A year later, in 1845, Rev. Bathurst tried to obtain the parishioners’ approval and financial support for replacing all of the box pews in the nave and he applied for a Faculty (or permission by the church to alter the fabric) to increase the accommodation. Opposition came from those who liked the position and importance of their family box pews in church, from those who felt the Rector had enmity towards pews, from those who felt the poorer elements of the parish should go elsewhere (poorer Kibworth residents frequented the Congregational Chapel), and from those who disliked these ‘new-fangled’ Puseyite (group of Oxford reformers) trends! After considerable correspondence with the Diocese (then in Lincoln) and great support from his father, Sir James Bathurst, who corresponded with the Bishop of Lincoln on his son’s behalf, the Faculty was granted provided the Rector funded the new pews entirely from his own income, with no increase in local rates.
Finally, plain deal pews were installed in 1846 at a cost of £385 and when removed were just over 150 years old. The main reasons given for the uniformity of pews was to enable a larger accommodation of parishioners to attend each service (upwards of 400 could be seated when full), and to provide a more uniform and convenient layout. In addition, final permission was given to complete the new church for Smeeton Westerby as this would also provide more space in St. Wilfrid’s for Kibworth worshippers.
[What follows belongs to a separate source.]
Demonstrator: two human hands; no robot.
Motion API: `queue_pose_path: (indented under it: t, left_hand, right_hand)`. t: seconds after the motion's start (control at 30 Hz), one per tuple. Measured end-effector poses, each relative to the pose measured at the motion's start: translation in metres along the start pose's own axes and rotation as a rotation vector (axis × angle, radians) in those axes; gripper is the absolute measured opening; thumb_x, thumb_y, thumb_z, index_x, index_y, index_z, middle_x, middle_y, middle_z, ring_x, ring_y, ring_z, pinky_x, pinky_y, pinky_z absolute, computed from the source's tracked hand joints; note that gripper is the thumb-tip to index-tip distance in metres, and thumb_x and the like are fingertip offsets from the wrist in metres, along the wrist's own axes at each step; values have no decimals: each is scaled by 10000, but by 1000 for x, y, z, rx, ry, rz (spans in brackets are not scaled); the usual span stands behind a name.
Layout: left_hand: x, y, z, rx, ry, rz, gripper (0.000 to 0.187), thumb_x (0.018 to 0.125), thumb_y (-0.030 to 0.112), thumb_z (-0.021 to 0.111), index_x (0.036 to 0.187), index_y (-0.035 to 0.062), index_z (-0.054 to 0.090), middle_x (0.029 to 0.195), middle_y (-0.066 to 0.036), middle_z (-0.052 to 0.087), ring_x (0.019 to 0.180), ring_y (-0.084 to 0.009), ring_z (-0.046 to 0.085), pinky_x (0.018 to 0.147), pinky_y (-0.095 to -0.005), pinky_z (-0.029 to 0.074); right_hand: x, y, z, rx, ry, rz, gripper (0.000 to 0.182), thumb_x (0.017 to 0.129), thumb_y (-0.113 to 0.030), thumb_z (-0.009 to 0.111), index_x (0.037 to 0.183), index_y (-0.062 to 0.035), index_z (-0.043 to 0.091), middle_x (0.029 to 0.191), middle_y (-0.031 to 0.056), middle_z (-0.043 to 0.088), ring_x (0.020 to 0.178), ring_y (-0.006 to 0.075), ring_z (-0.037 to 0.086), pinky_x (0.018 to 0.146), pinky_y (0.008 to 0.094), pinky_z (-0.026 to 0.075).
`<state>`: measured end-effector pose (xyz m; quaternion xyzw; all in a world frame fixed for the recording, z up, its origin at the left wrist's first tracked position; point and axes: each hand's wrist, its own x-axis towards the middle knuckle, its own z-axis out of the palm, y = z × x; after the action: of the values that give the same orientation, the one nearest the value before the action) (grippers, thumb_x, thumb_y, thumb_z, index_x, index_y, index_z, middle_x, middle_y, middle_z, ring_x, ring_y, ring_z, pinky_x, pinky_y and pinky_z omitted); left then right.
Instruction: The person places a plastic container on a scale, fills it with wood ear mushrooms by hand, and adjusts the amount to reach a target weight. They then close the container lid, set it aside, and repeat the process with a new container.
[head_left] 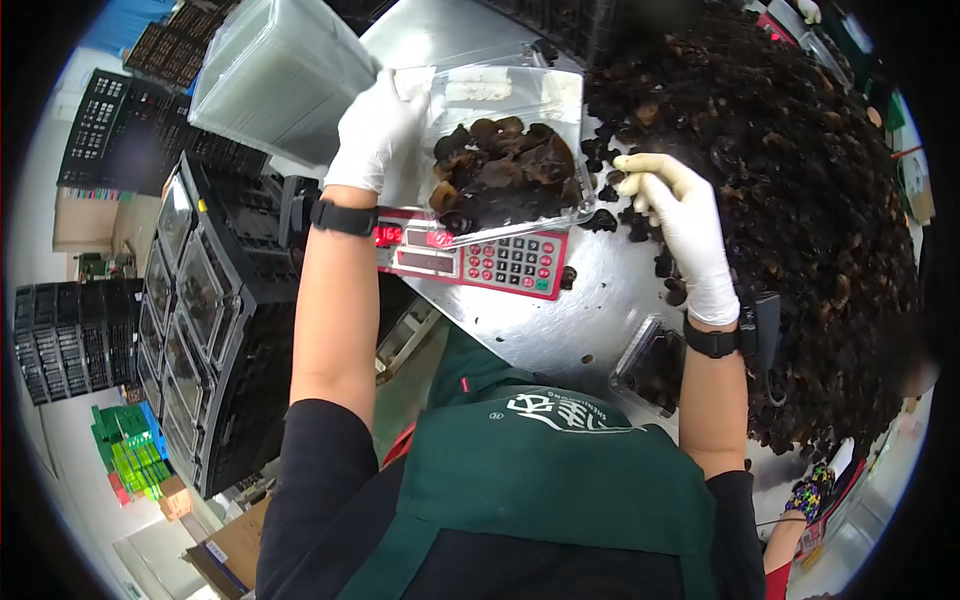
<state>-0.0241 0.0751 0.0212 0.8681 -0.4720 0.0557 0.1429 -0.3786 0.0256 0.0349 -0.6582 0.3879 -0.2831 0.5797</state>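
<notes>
A clear plastic box (pixel 585 150) holding dark brown wood ear mushrooms (pixel 505 170) rests on a red and white digital scale (pixel 515 262) with lit red digits. My left hand (pixel 385 125), in a white glove, is closed at the box's upper left edge. To the right of the box, my gloved right hand (pixel 680 215) hovers beside a large heap of wood ears (pixel 780 200). Its fingers are curled in; dark pieces lie around the fingertips, and whether one is held I cannot make out.
Stacked clear plastic boxes (pixel 285 85) stand at upper left. Black crates (pixel 215 320) with filled boxes are at my left. Another clear box (pixel 650 365) with wood ears lies near my right forearm. A co-worker's patterned sleeve (pixel 808 492) shows at lower right.
</notes>
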Motion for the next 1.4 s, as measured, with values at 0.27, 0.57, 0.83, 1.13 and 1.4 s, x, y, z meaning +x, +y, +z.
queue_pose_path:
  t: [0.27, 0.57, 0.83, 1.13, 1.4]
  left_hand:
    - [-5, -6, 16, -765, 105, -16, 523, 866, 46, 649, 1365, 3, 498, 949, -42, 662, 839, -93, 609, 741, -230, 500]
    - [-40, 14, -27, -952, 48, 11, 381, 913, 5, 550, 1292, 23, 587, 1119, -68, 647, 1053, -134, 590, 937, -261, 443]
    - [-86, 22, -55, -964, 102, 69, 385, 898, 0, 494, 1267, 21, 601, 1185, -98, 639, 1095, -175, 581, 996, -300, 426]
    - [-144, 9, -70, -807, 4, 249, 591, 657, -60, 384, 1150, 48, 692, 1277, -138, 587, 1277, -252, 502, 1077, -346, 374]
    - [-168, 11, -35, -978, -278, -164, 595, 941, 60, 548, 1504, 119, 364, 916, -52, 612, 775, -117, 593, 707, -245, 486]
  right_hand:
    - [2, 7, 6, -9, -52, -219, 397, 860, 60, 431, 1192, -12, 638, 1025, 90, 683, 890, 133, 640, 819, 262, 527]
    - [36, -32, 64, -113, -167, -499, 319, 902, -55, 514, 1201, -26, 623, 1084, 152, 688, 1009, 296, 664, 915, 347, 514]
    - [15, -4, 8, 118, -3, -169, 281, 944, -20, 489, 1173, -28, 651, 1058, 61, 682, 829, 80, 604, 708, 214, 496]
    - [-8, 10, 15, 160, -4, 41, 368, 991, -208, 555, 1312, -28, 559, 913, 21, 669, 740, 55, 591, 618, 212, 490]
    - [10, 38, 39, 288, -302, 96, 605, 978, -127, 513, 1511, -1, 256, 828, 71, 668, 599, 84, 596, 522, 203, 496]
In 1999, when Revd Steven Lee was Rector, the back of St Wilfrid’s Church was re-ordered and the pews, many of which were unused, replaced with smart upholstered chairs. This allowed room for a new table and cupboards, a permanent bookstall, CD and tape library as well as plenty of display opportunities on some screens behind which spare chairs, staging and flower arrangers' equipment could be stored.
In 2007 during the interregnum following Revd Steven Lee’s departure, the remaining pews were removed because underfloor heating was installed. The pews were never re-installed, but instead they were replaced with upholstered chairs to match those already at the back of church. The manufacturers had retained sufficient cloth to ensure the colour match was the same despite there being 8 years between the two sets of chairs being ordered.
The new chairs permit about 300 members of the congregation to be seated when full; this only ever occurs on Remembrance Sunday and sometimes for Christingle, when a few people end up standing at the rear of church. For the rest of the time, they are flexible in that different arrangements can be used to suit the occasion, can be reduced to create specific ambience or some drama or a musical event, but above all are comfortable and are relatively easy to move about and stack.